Likewise, you can also practice this at night. Now at night I can definitely lay in bed and not think of sleep related things. In fact, sometimes I can’t shut my brain off at night so this is the perfect time to think of things I’m grateful for and go to sleep with positive thoughts. Whether you choose to practice it at night or in the morning or both, you’ll start to notice an improvement in your thoughts and an overall lightness. Even on a terrible day, if you can think of one thing you’re grateful for or, better yet, several things you’re grateful for, it can help lighten the burden.
Gratitude Discussion
Another great way to practice gratitude is by discussing with your significant other, friends, and family what your grateful for. Joy can be infectious just as negativity can be. We have an amazing ability that we can spread joy and one way to spread joy is through gratitude and sharing it. Reaching out to someone and letting them know you’re grateful that they’re in your life and that they support you can brighten a person’s day like no other. Every once in awhile I’ll receive a message like this from a friend and it means so much to me to hear it or read it, since we do live in the age of text. For some of us, I think it can be a little awkward to admit that you’re so grateful to somebody. It can certainly make you feel a little more vulnerable, but it’s only a moment of discomfort to put a smile on your loved one’s and your face. Who doesn’t love smiley faces 🙂
Gratitude During Difficult Times
I have found that the best time to practice gratitude is when it’s most difficult to practice gratitude. It’s completely contradictory, but it’s amazing. For example, when Jake and I get into an argument and I have an inner dialog in my head about how wrong he is or how he’s hurt me in some way or some such like that, I can really get riled up and my emotions flare. However, if I remind myself why I’m grateful that he’s in my life, my anger softens. It doesn’t go away because the situation is not resolved, but it helps me get a little more control over my feelings and it lessens the negative thoughts. During arguments, gratitude can go an extremely long way and can even help you resolve the conflict much more quickly in my experience.
Stress Relief Through Gratitude
Remember when I said before about how when I’m anxious gratitude helps?
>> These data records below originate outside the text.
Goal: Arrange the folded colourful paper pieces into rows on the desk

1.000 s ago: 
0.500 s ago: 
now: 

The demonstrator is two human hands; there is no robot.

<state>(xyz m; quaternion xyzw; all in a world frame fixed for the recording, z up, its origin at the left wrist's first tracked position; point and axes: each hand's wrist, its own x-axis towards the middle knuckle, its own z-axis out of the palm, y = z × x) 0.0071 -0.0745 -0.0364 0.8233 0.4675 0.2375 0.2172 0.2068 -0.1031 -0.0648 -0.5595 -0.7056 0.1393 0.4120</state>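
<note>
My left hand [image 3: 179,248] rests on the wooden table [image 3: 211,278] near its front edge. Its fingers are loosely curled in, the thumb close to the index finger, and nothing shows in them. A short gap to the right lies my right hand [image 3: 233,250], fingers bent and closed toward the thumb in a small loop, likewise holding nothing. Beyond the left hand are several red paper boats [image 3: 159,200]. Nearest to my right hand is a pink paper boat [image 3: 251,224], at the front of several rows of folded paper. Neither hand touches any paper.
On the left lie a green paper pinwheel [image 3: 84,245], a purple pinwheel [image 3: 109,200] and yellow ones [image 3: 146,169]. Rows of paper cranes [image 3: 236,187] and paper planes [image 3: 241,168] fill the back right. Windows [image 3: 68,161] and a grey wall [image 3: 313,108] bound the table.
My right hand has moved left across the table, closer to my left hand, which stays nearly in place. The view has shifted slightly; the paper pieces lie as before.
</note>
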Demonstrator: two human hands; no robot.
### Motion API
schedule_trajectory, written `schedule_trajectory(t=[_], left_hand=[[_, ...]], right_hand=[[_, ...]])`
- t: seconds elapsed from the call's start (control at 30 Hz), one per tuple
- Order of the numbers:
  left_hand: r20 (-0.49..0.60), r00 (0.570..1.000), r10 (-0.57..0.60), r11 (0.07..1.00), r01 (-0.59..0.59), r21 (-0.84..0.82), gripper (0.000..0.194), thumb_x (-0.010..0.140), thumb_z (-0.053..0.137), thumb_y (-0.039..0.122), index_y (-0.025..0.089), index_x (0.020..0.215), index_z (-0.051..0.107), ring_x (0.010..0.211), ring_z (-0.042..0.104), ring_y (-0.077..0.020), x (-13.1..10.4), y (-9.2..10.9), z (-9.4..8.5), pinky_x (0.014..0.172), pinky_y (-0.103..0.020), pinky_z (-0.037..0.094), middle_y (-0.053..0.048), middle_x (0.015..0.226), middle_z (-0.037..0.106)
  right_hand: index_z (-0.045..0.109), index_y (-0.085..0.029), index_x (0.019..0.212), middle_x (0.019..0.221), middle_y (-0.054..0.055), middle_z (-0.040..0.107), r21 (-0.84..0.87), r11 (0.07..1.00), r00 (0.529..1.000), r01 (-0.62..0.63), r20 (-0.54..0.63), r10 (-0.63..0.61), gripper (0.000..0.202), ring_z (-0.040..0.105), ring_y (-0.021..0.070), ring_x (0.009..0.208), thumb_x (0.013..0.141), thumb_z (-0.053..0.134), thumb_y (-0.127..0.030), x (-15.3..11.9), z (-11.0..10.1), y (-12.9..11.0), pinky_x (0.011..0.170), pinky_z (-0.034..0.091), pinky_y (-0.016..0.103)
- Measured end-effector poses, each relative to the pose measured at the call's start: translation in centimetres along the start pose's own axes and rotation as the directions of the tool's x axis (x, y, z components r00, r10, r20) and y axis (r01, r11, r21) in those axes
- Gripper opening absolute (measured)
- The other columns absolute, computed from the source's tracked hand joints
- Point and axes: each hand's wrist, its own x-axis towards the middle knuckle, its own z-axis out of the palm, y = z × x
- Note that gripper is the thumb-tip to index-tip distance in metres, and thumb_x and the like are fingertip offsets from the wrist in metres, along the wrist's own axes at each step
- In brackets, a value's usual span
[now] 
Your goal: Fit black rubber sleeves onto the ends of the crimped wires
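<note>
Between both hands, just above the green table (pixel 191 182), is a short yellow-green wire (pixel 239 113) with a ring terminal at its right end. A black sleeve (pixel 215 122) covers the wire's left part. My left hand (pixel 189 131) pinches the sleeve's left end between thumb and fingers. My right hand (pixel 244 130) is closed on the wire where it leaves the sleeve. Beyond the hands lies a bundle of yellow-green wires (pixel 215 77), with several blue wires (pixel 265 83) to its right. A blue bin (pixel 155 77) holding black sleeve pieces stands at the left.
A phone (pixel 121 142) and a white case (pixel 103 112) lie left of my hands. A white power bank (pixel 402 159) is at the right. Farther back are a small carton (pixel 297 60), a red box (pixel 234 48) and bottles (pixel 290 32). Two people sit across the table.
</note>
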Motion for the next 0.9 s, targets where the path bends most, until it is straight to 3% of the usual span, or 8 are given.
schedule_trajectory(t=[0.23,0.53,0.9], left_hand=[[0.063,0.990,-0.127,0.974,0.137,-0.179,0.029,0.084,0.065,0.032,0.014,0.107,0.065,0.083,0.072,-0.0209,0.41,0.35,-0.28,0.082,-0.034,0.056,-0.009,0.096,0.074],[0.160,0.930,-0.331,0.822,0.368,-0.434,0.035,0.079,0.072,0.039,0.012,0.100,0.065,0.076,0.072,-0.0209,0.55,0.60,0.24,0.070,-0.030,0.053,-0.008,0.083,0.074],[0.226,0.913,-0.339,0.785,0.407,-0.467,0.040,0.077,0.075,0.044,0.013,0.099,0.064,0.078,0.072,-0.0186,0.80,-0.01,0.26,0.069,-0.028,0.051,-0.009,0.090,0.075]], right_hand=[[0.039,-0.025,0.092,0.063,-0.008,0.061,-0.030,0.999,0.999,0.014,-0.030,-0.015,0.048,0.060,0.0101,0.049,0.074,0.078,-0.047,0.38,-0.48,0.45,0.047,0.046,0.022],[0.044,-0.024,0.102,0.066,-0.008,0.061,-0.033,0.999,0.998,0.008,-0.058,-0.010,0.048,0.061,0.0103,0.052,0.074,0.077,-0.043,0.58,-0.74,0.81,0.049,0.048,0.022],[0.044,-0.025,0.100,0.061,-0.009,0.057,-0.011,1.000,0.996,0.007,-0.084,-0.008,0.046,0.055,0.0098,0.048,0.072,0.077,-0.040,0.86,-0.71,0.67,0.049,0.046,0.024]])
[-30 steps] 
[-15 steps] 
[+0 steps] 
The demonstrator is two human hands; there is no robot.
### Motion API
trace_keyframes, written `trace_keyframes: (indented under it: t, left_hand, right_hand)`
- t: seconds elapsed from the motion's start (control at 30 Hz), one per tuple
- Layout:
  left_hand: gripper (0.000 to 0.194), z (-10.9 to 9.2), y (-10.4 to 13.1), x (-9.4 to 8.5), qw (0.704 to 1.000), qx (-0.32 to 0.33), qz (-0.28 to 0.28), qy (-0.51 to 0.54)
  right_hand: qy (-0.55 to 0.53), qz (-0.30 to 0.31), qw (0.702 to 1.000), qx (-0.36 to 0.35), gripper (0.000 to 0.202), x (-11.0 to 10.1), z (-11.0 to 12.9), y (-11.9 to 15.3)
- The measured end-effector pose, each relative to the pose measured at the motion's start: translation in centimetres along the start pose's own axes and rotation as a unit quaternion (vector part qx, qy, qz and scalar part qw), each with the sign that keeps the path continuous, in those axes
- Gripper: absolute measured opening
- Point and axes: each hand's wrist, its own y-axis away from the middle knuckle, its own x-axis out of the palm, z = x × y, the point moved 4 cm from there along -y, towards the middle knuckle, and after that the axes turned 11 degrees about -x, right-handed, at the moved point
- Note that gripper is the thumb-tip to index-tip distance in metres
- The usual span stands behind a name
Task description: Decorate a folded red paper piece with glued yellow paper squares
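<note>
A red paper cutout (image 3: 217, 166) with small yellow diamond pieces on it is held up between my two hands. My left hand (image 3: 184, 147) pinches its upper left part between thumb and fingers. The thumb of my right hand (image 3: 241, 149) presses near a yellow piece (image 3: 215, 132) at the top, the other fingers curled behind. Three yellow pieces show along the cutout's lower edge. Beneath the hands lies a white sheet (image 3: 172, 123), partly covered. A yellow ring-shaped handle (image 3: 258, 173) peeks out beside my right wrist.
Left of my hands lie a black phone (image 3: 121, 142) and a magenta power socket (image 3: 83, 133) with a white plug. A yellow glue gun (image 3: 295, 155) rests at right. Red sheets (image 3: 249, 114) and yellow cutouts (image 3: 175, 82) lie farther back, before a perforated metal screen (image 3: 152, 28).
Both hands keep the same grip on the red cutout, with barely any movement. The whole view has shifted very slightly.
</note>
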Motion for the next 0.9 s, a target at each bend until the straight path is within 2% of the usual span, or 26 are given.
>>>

I can’t stress enough the importance of gratitude as a stress relief tool. One thing that causes me to have anxiety is confrontation. If I know I have to confront someone about something, I’m a nervous wreck. To help calm myself down, I think of what I’m grateful for. I’ll really focus and ask myself why I’m grateful for this what has it brought me in my life. I expand as much as possible into each thing that I am grateful for and it helps to take my mind off of my anxieties and helps me to feel more positive. I’m still nervous, but I’m a lot less stressed now because of gratitude.
Conclusion
Gratitude has been a tool in my life that I am so grateful for! See what I did there? It really is an amazing way to help with negativity and help put you in a better place mentally. Gratitude can help shift thoughts from negative to positive, it can help lighten your burdens, it can help distract you from anxiety, it lets you focus on the positives in your life. Have any of you tried these ways I listed of practicing gratitude? For those of you who have, what did you try and which ones were your favorite?